Across the data below, count every line where the string "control" appears. Answer with the number alone.

====== Data to examine ======

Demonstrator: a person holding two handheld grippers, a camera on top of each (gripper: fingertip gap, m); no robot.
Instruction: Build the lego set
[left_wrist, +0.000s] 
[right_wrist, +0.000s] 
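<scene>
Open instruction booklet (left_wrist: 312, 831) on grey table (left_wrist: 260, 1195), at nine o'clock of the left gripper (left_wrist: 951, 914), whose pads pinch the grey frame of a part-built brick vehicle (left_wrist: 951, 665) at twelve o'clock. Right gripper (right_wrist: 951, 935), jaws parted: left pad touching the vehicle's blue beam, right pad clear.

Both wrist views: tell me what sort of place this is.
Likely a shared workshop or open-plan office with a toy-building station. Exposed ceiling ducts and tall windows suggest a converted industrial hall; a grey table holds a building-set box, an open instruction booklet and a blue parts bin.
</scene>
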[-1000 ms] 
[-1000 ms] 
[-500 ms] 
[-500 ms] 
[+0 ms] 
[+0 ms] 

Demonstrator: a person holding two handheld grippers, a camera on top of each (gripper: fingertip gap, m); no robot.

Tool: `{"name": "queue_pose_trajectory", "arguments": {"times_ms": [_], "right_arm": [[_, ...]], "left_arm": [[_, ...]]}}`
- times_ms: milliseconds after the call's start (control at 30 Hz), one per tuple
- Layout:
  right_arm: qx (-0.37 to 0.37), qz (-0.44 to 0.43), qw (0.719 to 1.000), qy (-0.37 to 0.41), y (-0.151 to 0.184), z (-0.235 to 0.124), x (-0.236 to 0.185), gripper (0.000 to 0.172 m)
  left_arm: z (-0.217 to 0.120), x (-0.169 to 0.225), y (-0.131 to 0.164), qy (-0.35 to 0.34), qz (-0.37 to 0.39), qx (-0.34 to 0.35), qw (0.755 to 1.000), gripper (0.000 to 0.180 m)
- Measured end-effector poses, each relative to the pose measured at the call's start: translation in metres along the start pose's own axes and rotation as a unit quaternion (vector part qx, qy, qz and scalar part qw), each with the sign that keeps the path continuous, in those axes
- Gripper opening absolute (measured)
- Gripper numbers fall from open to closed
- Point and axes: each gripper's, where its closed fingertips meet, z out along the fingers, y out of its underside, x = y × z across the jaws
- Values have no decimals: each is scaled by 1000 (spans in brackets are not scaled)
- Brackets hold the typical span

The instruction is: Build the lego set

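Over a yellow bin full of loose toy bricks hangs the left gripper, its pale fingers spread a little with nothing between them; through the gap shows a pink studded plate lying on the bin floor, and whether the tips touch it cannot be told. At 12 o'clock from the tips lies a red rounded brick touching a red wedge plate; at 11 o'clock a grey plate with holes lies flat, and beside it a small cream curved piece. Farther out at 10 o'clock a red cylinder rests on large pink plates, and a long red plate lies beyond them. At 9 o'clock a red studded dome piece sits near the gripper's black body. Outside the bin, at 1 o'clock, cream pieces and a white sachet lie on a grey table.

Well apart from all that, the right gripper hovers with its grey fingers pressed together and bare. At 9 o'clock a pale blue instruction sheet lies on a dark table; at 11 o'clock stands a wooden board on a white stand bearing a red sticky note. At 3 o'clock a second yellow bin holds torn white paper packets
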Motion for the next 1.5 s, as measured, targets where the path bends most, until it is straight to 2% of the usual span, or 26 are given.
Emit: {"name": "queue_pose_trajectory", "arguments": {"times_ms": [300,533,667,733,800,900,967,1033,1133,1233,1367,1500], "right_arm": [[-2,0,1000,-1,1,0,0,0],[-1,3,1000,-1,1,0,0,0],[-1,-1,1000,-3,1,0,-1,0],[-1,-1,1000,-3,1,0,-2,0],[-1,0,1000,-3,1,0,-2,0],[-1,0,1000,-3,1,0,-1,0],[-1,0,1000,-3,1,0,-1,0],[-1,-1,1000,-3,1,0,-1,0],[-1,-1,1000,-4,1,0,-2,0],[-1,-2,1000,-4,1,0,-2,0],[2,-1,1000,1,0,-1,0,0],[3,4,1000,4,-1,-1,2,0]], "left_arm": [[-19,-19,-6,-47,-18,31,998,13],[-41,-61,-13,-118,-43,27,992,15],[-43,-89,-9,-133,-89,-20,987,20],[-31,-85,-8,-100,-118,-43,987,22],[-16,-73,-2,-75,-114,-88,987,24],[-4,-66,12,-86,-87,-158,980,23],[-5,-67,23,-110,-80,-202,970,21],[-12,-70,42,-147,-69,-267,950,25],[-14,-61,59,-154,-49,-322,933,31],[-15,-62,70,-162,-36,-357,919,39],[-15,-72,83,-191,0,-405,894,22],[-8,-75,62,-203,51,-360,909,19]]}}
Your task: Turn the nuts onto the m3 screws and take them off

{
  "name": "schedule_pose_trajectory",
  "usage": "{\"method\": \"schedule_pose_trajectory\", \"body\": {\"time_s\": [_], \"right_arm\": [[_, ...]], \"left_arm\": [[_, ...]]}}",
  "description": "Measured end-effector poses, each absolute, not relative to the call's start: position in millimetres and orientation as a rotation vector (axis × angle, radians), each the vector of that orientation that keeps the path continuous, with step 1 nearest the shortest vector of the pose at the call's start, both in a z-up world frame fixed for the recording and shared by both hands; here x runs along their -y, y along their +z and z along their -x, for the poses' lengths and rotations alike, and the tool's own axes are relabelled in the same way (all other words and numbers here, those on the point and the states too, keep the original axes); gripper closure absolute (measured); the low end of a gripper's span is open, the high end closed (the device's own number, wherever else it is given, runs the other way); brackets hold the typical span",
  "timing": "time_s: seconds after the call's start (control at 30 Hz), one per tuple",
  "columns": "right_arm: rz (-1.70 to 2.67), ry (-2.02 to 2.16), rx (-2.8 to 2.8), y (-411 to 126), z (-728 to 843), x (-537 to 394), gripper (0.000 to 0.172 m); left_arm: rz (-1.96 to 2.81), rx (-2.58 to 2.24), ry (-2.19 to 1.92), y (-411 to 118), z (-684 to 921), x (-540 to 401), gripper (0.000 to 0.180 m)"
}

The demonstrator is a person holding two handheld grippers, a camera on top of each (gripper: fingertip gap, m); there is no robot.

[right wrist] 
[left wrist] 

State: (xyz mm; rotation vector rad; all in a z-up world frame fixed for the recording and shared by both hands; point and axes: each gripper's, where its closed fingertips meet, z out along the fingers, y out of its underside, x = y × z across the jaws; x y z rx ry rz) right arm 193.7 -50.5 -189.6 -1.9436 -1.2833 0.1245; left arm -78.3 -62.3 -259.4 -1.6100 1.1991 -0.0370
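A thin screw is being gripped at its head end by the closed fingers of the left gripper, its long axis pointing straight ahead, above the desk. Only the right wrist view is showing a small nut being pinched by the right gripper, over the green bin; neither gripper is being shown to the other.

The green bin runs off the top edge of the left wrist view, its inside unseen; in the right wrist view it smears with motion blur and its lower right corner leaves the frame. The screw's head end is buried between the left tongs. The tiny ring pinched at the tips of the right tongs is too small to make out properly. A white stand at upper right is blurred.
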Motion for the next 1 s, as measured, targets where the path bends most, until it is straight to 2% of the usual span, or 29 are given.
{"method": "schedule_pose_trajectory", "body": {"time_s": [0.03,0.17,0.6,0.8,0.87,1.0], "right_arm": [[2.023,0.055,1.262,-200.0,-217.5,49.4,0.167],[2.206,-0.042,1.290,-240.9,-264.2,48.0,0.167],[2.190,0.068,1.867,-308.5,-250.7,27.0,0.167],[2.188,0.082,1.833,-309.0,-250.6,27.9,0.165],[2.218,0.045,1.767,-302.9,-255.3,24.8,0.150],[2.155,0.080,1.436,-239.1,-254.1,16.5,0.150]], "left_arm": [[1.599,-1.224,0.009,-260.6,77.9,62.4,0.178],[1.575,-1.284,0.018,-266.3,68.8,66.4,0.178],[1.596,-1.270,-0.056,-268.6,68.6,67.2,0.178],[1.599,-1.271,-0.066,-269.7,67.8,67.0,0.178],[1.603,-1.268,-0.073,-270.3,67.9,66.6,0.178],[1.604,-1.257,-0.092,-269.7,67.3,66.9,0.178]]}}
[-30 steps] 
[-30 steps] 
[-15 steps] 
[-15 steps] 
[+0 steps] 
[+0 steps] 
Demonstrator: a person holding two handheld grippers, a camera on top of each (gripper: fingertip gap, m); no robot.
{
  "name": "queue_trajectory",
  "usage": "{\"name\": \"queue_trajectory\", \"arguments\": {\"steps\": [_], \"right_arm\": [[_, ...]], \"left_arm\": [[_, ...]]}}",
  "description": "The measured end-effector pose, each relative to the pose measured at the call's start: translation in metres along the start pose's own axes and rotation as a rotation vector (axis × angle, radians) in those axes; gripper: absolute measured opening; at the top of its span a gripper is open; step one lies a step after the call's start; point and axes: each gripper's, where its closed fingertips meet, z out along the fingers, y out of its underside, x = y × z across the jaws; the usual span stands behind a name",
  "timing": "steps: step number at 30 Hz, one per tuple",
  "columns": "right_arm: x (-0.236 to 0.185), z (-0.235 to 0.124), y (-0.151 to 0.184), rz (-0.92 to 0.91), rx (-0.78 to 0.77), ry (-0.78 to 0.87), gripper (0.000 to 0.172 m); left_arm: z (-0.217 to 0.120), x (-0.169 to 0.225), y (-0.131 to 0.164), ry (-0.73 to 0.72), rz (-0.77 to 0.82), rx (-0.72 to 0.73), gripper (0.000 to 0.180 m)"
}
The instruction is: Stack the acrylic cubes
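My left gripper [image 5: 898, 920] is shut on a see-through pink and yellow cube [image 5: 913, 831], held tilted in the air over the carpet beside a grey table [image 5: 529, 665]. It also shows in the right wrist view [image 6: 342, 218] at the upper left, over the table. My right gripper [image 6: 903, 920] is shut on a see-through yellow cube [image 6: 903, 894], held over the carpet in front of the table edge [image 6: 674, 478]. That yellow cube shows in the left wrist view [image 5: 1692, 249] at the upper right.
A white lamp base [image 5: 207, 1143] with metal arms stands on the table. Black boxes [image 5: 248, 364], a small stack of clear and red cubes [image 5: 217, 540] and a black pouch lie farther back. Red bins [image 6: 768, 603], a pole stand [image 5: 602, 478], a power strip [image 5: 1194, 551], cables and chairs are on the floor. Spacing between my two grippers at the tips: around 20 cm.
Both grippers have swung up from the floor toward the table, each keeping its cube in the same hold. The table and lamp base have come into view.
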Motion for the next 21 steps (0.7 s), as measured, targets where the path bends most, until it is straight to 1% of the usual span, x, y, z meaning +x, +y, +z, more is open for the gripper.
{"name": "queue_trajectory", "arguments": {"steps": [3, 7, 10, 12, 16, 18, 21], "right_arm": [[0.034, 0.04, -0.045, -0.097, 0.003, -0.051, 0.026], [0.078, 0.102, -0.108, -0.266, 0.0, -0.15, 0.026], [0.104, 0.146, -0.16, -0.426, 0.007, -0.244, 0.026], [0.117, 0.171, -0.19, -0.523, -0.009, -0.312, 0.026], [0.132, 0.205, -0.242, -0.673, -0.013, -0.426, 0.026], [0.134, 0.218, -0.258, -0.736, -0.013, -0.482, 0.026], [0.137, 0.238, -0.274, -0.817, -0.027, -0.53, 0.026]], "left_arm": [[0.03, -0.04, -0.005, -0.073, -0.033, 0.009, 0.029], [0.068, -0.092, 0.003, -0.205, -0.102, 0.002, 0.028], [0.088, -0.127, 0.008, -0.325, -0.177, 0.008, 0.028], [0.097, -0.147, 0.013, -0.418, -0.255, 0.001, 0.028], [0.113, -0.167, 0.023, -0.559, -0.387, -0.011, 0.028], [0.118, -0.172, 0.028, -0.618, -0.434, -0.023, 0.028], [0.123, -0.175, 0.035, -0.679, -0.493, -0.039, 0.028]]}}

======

Answer
2